When he got off the bus, the other passengers around gave me applause. My personality is friendly and extroverted, so I would answer your question, Roger, that I look for soothing myself in being friendly with whoever will be friendly around me.

Barbara Stolp

When I am in my classroom or working with students, I am quick to call out incivility or rudeness when it happens. When I see it on an airplane or in a store, I don't say anything for fear that the rude person will attack me, or somehow I will be seen as the aggressor because it's often the case when you have brown skin. Once the rude person is gone; I apologize to their target and focus my kindness on helping that person.

Krystle Williams

Societies are woven from threads of common purpose.  Loose threads, pills, and tattered edges aside, incivility stands out to many today because it is in marked contrast to earlier experience.  As we are witnessing, civil society is a fragile construct when the common purpose is no longer shared.  Personal freedom overrides  liberty and justice for all.

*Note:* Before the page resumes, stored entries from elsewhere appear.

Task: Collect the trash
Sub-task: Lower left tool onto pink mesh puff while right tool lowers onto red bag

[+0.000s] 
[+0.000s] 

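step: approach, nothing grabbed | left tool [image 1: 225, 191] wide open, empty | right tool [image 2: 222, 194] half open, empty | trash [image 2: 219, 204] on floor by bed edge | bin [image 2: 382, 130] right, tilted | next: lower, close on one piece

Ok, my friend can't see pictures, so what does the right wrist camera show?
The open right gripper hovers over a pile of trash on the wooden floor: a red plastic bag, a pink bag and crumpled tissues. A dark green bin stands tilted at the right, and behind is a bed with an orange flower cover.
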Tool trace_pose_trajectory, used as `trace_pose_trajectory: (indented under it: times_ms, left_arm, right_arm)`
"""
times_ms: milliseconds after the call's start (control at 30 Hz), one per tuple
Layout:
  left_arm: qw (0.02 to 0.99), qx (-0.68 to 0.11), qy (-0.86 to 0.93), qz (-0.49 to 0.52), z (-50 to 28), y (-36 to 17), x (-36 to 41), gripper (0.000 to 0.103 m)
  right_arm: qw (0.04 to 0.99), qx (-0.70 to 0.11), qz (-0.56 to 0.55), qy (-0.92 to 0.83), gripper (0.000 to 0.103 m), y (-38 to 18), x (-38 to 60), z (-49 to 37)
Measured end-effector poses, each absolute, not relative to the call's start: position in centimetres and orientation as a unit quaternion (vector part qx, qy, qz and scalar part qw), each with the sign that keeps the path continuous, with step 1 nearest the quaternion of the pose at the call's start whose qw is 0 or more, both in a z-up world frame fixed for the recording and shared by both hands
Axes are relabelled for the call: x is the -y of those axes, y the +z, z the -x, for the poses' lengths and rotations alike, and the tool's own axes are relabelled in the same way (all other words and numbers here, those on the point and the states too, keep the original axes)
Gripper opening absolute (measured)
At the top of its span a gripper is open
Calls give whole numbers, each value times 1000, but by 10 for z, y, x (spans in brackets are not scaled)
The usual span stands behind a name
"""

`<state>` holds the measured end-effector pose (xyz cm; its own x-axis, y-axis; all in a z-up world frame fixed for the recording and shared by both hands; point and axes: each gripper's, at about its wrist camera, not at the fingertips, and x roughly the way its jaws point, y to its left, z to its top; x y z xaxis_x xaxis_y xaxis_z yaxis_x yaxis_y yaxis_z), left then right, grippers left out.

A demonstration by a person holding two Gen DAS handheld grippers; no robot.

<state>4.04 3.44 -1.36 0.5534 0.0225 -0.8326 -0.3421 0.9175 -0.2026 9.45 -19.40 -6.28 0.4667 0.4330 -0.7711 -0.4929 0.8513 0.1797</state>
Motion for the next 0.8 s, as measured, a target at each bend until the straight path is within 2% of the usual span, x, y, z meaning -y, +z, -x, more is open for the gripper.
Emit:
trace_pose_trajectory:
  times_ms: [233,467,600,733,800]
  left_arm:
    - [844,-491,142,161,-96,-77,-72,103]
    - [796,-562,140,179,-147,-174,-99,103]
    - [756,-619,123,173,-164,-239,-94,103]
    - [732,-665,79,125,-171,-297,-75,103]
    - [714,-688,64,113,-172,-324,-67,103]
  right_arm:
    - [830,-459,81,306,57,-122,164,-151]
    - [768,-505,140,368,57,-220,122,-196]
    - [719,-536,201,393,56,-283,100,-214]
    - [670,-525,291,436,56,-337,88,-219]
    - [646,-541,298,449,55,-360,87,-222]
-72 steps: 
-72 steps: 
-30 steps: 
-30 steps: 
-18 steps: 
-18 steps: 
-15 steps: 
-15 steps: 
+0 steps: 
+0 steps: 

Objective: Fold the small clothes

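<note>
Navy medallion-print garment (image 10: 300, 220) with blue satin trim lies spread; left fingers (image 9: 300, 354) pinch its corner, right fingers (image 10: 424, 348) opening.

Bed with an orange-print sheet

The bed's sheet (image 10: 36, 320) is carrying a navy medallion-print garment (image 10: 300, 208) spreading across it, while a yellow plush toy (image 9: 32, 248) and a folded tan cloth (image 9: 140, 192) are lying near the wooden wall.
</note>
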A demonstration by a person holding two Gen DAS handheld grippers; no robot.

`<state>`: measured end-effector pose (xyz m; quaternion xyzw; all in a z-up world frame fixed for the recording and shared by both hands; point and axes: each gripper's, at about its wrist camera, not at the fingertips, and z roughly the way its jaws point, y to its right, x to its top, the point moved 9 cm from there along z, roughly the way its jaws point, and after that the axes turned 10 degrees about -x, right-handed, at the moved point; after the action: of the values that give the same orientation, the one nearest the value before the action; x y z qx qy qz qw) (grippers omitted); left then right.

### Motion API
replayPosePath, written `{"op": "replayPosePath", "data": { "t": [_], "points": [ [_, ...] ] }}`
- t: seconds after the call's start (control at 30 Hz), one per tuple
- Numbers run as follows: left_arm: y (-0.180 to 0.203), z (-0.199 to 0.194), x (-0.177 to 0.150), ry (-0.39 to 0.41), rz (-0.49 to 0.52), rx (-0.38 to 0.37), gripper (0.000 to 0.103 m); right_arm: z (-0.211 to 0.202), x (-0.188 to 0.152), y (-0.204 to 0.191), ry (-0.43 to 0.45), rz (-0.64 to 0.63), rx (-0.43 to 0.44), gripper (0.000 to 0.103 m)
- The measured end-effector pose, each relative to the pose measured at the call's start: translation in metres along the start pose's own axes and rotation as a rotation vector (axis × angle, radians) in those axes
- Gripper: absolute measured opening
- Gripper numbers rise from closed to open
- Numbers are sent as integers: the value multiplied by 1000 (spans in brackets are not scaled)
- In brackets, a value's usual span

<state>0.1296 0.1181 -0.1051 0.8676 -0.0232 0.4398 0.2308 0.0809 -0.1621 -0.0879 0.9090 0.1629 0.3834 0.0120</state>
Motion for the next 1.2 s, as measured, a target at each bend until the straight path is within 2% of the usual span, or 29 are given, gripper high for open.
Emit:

I like to think of myself as pragmatic, neither prone to seeing light where there is darkness or the inverse.   In that frame  the escalation of polarization this century is an existential concern.  The silos of misinformation and belief in unprovable 'facts' forms factions that prevent mending the fabric of common purpose - can you imagine collaborating on a tapestry when you can't agree which color is red?

To the question of how to deal, we agree on not reacting rashly.  Living with one another has always been about relationships and those take time, respect, and commitment - apparently all caught up in long standing supply chain disruptions.  In the public sphere, we must rely on the sticks available to discourage unacceptable behavior.  To ever make progress stitching things up?   That may take the kind of shared sacrifice and grief the greatest generation lived through.

True leadership recognizes nothing lasts forever, pulling together the pieces that can be, and are worth, saving.

Dave Spencer

This topic calls to mind my readings in the philosophy of Stoicism ( The Practicing Stoic, for example ) which is not, as some assume, about hardening your heart but about freeing yourself from instinctive overreaction to adversity. Nor is the stoic required to be passive about things that can be bettered, but getting all upset about random insults and ill fortunes makes life unendurable. I fear that our younger generation is being prepared to take every insult as a catastrophe, a source of enduring trauma. My parents' generation, in contrast, were tempered in the Great Depression and WWII, after which they came together and built the greatest prosperity, peace, and freedom ever known. They were not always fun to be around, but they knew a lot about overcoming life's circumstances!

So if you can ignore the urge to feel enraged or belittled by somebody else's ignorant remarks, you may be able to think of a way to make things better. I say this as one who has struggled vainly over a lifetime to master my feelings, not as any sort of exemplar of earthly virtue.